WHAT YOU WILL DO: Restate every entry word for word.

GIVEN DATA:
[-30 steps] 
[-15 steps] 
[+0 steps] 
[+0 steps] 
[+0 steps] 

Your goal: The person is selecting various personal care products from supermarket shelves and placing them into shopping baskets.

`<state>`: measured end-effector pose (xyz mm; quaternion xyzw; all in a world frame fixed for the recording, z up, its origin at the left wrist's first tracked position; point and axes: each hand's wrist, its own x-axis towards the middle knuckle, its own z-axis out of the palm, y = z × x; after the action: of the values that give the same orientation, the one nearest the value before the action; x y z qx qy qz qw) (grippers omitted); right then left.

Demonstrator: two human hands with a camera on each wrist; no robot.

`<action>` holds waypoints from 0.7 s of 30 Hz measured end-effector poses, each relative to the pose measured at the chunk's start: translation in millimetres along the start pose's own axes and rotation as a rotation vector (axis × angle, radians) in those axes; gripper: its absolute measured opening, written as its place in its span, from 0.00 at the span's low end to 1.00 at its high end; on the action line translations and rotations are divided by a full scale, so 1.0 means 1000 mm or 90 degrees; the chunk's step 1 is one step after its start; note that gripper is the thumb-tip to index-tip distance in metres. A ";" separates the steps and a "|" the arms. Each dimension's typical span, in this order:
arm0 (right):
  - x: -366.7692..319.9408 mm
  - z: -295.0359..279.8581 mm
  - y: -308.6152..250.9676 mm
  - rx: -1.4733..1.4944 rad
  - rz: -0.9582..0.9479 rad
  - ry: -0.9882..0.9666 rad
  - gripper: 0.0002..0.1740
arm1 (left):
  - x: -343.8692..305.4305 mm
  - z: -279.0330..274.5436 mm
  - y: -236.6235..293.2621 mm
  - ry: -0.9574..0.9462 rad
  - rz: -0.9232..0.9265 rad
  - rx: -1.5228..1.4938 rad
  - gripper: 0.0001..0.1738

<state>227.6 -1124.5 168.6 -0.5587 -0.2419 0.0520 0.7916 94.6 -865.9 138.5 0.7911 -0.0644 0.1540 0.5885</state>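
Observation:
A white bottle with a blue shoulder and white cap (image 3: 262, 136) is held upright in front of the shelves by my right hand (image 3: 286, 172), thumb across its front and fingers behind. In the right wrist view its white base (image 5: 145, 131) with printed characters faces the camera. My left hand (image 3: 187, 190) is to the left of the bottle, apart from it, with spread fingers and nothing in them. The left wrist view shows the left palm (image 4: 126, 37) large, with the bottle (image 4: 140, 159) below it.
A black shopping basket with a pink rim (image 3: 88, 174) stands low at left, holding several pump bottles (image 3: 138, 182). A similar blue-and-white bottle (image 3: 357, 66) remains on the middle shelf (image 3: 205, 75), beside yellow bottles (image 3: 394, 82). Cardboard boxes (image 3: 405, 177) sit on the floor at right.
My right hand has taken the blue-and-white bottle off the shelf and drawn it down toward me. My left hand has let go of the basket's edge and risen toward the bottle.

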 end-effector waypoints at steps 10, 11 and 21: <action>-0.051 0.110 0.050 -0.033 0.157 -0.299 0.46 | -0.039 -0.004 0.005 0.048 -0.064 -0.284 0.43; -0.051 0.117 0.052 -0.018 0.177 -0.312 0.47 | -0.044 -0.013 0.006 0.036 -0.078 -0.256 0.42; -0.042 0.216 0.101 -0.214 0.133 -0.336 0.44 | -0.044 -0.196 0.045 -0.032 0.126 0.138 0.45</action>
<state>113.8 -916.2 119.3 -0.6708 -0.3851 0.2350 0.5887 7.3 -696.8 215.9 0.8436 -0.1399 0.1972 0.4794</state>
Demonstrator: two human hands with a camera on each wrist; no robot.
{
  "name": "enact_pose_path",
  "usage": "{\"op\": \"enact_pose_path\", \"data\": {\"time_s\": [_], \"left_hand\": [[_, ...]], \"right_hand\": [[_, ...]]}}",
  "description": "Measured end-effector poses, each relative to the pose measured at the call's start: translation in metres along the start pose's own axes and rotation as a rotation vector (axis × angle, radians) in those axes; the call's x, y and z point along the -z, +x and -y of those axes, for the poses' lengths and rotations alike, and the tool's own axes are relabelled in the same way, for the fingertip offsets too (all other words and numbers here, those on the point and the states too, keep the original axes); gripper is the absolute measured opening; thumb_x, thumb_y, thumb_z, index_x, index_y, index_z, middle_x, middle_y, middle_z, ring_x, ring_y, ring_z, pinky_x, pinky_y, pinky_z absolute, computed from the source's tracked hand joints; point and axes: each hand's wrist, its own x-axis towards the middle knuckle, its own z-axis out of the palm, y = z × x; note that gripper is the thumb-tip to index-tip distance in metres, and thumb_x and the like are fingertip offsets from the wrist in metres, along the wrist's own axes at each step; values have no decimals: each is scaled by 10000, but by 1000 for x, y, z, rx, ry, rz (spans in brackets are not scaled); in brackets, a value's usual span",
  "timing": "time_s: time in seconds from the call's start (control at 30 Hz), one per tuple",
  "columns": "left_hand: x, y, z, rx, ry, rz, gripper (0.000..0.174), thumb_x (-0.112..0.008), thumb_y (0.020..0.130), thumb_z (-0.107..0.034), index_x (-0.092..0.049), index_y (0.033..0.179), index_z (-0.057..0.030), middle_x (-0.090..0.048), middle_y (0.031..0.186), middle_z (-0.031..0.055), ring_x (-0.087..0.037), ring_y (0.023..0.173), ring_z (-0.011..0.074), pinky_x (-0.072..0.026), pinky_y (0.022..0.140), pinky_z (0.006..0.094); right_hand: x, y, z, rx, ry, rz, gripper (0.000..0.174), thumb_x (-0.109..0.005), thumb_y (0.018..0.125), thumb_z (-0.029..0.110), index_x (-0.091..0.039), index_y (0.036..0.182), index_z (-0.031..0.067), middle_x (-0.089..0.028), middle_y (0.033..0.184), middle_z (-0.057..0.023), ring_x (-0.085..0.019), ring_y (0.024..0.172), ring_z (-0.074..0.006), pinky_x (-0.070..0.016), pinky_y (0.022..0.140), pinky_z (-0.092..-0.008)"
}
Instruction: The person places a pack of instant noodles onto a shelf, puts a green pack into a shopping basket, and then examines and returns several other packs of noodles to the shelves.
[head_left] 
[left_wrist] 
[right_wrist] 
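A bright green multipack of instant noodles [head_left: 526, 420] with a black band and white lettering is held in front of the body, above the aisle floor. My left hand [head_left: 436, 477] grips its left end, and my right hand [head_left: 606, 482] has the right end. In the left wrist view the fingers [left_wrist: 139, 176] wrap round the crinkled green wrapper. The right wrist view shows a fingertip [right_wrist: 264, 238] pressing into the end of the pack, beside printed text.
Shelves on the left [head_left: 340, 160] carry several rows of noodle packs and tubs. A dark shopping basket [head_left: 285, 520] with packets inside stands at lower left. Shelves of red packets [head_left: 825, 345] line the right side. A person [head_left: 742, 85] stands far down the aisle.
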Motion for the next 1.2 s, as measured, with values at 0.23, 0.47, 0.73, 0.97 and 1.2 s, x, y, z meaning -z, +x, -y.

ANSWER SPACE:
[-30 steps] 
[-15 steps] 
[+0 steps] 
[+0 steps] 
[+0 steps] 

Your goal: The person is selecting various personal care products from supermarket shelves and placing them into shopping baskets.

`<state>`: measured end-effector pose (xyz mm; quaternion xyzw; all in a world frame fixed for the recording, z up, its origin at the left wrist's first tracked position; point and axes: each hand's wrist, its own x-axis towards the middle knuckle, its own z-axis out of the palm, y = z × x; after the action: of the values that give the same orientation, the one nearest the value before the action; x y z qx qy qz qw) (grippers omitted); right then left.

Demonstrator: two human hands with a camera on each wrist; no robot.

`<action>` holds waypoints from 0.7 s of 30 Hz measured end-effector poses, each relative to the pose measured at the chunk's start: translation in millimetres along the start pose's own axes and rotation as a rotation vector (axis × angle, radians) in those axes; gripper: its absolute measured opening, written as its place in its span, from 0.00 at the span's low end to 1.00 at its high end; on the action line translations and rotations are divided by a full scale, so 1.0 means 1000 mm or 90 degrees; the chunk's step 1 is one step after its start; note that gripper is the thumb-tip to index-tip distance in metres. A ";" separates the steps and a "|" the arms. Each dimension's typical span, in this order:
arm0 (right):
  - x: -366.7692..319.9408 mm
  - z: -295.0359..279.8581 mm
  - y: -308.6152..250.9676 mm
  - rx: -1.4733..1.4944 rad
  - rz: -0.9582..0.9479 rad
  - ry: -0.9882..0.9666 rad
  - gripper: 0.0002..0.1740
arm1 (left):
  - x: -343.8692..305.4305 mm
  - z: -279.0330..274.5436 mm
  - y: -236.6235..293.2621 mm
  - ry: -0.9574..0.9462 rad
  - rz: -0.9232..0.9265 rad
  - rx: -1.5228..1.4938 rad
  - gripper: 0.0001..0.1738

<state>227.6 -1124.5 168.6 -0.5587 -0.2419 0.0520 0.7916 94.6 -865.9 138.5 0.7911 -0.0644 0.1540 0.5885</state>
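Observation:
A white bottle with a blue shoulder and white cap (image 3: 262, 136) is held upright in front of the shelves by my right hand (image 3: 286, 172), thumb across its front and fingers behind. In the right wrist view its white base (image 5: 145, 131) with printed characters faces the camera. My left hand (image 3: 187, 190) is to the left of the bottle, apart from it, with spread fingers and nothing in them. The left wrist view shows the left palm (image 4: 126, 37) large, with the bottle (image 4: 140, 159) below it.
A black shopping basket with a pink rim (image 3: 88, 174) stands low at left, holding several pump bottles (image 3: 138, 182). A similar blue-and-white bottle (image 3: 357, 66) remains on the middle shelf (image 3: 205, 75), beside yellow bottles (image 3: 394, 82). Cardboard boxes (image 3: 405, 177) sit on the floor at right.
My right hand has taken the blue-and-white bottle off the shelf and drawn it down toward me. My left hand has let go of the basket's edge and risen toward the bottle.
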
 end-effector waypoints at steps 10, 11 and 21: <action>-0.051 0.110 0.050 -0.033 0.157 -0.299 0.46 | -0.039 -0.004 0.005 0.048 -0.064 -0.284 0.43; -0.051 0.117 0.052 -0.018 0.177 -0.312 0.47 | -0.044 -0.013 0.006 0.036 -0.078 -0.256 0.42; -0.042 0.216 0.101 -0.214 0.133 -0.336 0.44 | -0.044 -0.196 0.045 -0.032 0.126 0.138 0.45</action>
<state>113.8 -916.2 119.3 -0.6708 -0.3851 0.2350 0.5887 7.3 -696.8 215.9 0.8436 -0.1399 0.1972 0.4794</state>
Demonstrator: two human hands with a camera on each wrist; no robot.
{
  "name": "enact_pose_path",
  "usage": "{\"op\": \"enact_pose_path\", \"data\": {\"time_s\": [_], \"left_hand\": [[_, ...]], \"right_hand\": [[_, ...]]}}",
  "description": "Measured end-effector poses, each relative to the pose measured at the call's start: translation in metres along the start pose's own axes and rotation as a rotation vector (axis × angle, radians) in those axes; the call's x, y and z point along the -z, +x and -y of those axes, for the poses' lengths and rotations alike, and the tool's own axes are relabelled in the same way, for the fingertip offsets too (all other words and numbers here, those on the point and the states too, keep the original axes); gripper is the absolute measured opening; thumb_x, thumb_y, thumb_z, index_x, index_y, index_z, middle_x, middle_y, middle_z, ring_x, ring_y, ring_z, pinky_x, pinky_y, pinky_z absolute, computed from the source's tracked hand joints; point and axes: each hand's wrist, its own x-axis towards the middle knuckle, its own z-axis out of the palm, y = z × x; note that gripper is the thumb-tip to index-tip distance in metres, and thumb_x and the like are fingertip offsets from the wrist in metres, along the wrist's own axes at each step; values have no decimals: each is scaled by 10000, but by 1000 for x, y, z, rx, ry, rz (spans in brackets are not scaled); in brackets, a value's usual span",
  "timing": "time_s: time in seconds from the call's start (control at 30 Hz), one per tuple",
  "columns": "left_hand: x, y, z, rx, ry, rz, gripper (0.000..0.174), thumb_x (-0.112..0.008), thumb_y (0.020..0.130), thumb_z (-0.107..0.034), index_x (-0.092..0.049), index_y (0.033..0.179), index_z (-0.057..0.030), middle_x (-0.090..0.048), middle_y (0.031..0.186), middle_z (-0.031..0.055), ring_x (-0.087..0.037), ring_y (0.023..0.173), ring_z (-0.011..0.074), pinky_x (-0.072..0.026), pinky_y (0.022..0.140), pinky_z (0.006..0.094); right_hand: x, y, z, rx, ry, rz, gripper (0.000..0.174), thumb_x (-0.109..0.005), thumb_y (0.018..0.125), thumb_z (-0.029..0.110), index_x (-0.091..0.039), index_y (0.036..0.182), index_z (-0.031..0.067), middle_x (-0.089..0.028), middle_y (0.033..0.184), middle_z (-0.057..0.023), ring_x (-0.085..0.019), ring_y (0.024..0.172), ring_z (-0.074..0.006), pinky_x (-0.070..0.016), pinky_y (0.022..0.140), pinky_z (-0.092..-0.008)"
}
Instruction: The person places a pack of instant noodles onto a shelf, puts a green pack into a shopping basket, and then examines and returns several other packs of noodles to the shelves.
[head_left] 
[left_wrist] 
[right_wrist] 
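A bright green multipack of instant noodles [head_left: 526, 420] with a black band and white lettering is held in front of the body, above the aisle floor. My left hand [head_left: 436, 477] grips its left end, and my right hand [head_left: 606, 482] has the right end. In the left wrist view the fingers [left_wrist: 139, 176] wrap round the crinkled green wrapper. The right wrist view shows a fingertip [right_wrist: 264, 238] pressing into the end of the pack, beside printed text.
Shelves on the left [head_left: 340, 160] carry several rows of noodle packs and tubs. A dark shopping basket [head_left: 285, 520] with packets inside stands at lower left. Shelves of red packets [head_left: 825, 345] line the right side. A person [head_left: 742, 85] stands far down the aisle.
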Motion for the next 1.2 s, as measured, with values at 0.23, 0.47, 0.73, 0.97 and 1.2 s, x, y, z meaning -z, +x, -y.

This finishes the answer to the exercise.